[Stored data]
+ + +
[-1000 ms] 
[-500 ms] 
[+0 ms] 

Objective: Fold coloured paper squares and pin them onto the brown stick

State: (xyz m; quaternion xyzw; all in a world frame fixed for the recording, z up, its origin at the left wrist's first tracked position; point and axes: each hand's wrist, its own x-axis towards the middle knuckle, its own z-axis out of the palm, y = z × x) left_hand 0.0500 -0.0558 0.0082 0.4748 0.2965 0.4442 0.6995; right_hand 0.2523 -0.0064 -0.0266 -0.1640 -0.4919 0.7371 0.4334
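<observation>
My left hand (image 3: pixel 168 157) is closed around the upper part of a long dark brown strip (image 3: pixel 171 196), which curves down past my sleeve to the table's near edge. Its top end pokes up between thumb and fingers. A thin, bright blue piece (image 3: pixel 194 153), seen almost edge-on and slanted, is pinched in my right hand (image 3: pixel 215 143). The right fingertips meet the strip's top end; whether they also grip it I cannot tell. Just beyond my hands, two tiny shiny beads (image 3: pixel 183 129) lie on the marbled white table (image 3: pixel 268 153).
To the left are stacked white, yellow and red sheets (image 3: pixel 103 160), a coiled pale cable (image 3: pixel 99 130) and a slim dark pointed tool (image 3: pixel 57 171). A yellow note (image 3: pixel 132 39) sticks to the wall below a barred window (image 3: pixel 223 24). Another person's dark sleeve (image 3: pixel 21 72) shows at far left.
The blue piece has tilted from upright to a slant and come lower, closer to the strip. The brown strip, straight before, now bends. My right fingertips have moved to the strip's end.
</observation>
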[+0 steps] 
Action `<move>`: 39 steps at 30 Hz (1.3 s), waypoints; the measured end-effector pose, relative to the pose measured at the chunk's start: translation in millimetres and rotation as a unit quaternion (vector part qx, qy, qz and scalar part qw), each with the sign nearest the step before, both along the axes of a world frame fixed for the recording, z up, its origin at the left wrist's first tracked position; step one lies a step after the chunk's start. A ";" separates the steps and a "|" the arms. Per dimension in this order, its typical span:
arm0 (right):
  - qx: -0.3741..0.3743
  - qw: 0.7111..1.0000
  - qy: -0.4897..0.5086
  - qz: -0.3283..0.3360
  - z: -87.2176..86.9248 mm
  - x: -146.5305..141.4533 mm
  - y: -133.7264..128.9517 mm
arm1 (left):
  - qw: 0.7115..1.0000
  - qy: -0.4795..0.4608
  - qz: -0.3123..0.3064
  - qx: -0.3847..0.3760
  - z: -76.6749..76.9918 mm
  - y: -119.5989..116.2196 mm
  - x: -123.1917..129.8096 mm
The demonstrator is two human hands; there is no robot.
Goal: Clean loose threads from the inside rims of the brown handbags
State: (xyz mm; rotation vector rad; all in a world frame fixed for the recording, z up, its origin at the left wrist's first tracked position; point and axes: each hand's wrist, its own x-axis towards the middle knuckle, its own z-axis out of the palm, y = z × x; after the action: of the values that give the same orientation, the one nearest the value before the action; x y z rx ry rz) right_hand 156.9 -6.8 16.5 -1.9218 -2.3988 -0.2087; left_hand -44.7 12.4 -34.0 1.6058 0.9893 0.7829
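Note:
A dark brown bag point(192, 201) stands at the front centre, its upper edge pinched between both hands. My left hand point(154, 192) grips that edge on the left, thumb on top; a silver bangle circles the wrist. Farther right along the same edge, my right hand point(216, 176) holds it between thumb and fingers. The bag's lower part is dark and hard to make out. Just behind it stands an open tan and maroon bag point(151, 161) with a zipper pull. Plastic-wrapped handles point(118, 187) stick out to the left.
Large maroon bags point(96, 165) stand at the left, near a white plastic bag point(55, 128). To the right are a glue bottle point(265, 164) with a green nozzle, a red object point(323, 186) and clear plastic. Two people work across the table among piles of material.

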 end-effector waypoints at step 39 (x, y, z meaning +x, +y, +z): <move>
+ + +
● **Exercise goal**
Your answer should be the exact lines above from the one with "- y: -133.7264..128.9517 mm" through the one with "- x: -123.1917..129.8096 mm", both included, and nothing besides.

● **Response to this task**
  - y: -133.7264..128.9517 mm
arm1 (left):
  - qw: 0.7115..1.0000
  - qy: -0.4795..0.4608
  - qz: -0.3123..0.3064
  - qx: -0.3847..0.3760
  - z: -76.6749..76.9918 mm
  - y: -119.5989..116.2196 mm
  - x: -123.1917..129.8096 mm

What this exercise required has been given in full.